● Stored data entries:
..........
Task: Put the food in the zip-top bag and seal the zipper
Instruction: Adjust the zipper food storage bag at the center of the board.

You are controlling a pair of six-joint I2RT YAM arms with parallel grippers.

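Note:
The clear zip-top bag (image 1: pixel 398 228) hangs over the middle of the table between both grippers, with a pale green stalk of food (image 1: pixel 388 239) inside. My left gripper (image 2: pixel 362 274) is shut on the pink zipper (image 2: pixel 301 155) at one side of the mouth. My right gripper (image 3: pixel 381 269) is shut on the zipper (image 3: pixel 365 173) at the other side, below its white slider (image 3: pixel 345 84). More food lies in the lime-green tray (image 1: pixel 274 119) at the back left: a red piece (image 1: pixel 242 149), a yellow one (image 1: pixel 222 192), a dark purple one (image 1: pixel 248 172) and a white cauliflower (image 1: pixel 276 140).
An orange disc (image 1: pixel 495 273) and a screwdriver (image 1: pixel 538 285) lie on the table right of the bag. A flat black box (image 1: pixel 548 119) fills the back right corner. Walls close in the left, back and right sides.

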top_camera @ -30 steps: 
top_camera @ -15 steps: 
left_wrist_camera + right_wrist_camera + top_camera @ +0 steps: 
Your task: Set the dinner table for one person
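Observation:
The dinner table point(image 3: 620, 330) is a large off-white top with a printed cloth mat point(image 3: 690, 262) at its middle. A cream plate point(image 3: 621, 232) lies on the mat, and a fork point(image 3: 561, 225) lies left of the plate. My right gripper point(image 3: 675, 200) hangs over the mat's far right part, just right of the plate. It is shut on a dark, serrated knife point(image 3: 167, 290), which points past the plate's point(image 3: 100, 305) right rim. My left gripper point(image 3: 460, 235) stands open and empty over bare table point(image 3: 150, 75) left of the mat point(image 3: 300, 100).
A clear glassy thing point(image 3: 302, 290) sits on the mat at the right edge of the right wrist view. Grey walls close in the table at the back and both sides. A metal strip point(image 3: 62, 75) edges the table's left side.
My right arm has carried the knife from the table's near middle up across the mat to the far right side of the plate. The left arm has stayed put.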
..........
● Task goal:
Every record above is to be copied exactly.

● Answer section:
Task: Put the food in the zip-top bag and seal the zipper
Instruction: Adjust the zipper food storage bag at the center of the board.

You are controlling a pair of six-joint I2RT YAM arms with parallel grippers.

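Note:
The clear zip-top bag (image 1: pixel 398 228) hangs over the middle of the table between both grippers, with a pale green stalk of food (image 1: pixel 388 239) inside. My left gripper (image 2: pixel 362 274) is shut on the pink zipper (image 2: pixel 301 155) at one side of the mouth. My right gripper (image 3: pixel 381 269) is shut on the zipper (image 3: pixel 365 173) at the other side, below its white slider (image 3: pixel 345 84). More food lies in the lime-green tray (image 1: pixel 274 119) at the back left: a red piece (image 1: pixel 242 149), a yellow one (image 1: pixel 222 192), a dark purple one (image 1: pixel 248 172) and a white cauliflower (image 1: pixel 276 140).
An orange disc (image 1: pixel 495 273) and a screwdriver (image 1: pixel 538 285) lie on the table right of the bag. A flat black box (image 1: pixel 548 119) fills the back right corner. Walls close in the left, back and right sides.
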
top_camera @ -30 steps: 
top_camera @ -15 steps: 
left_wrist_camera + right_wrist_camera + top_camera @ +0 steps: 
Your task: Set the dinner table for one person
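Observation:
The dinner table point(image 3: 620, 330) is a large off-white top with a printed cloth mat point(image 3: 690, 262) at its middle. A cream plate point(image 3: 621, 232) lies on the mat, and a fork point(image 3: 561, 225) lies left of the plate. My right gripper point(image 3: 675, 200) hangs over the mat's far right part, just right of the plate. It is shut on a dark, serrated knife point(image 3: 167, 290), which points past the plate's point(image 3: 100, 305) right rim. My left gripper point(image 3: 460, 235) stands open and empty over bare table point(image 3: 150, 75) left of the mat point(image 3: 300, 100).
A clear glassy thing point(image 3: 302, 290) sits on the mat at the right edge of the right wrist view. Grey walls close in the table at the back and both sides. A metal strip point(image 3: 62, 75) edges the table's left side.
My right arm has carried the knife from the table's near middle up across the mat to the far right side of the plate. The left arm has stayed put.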

With this, the exercise is complete.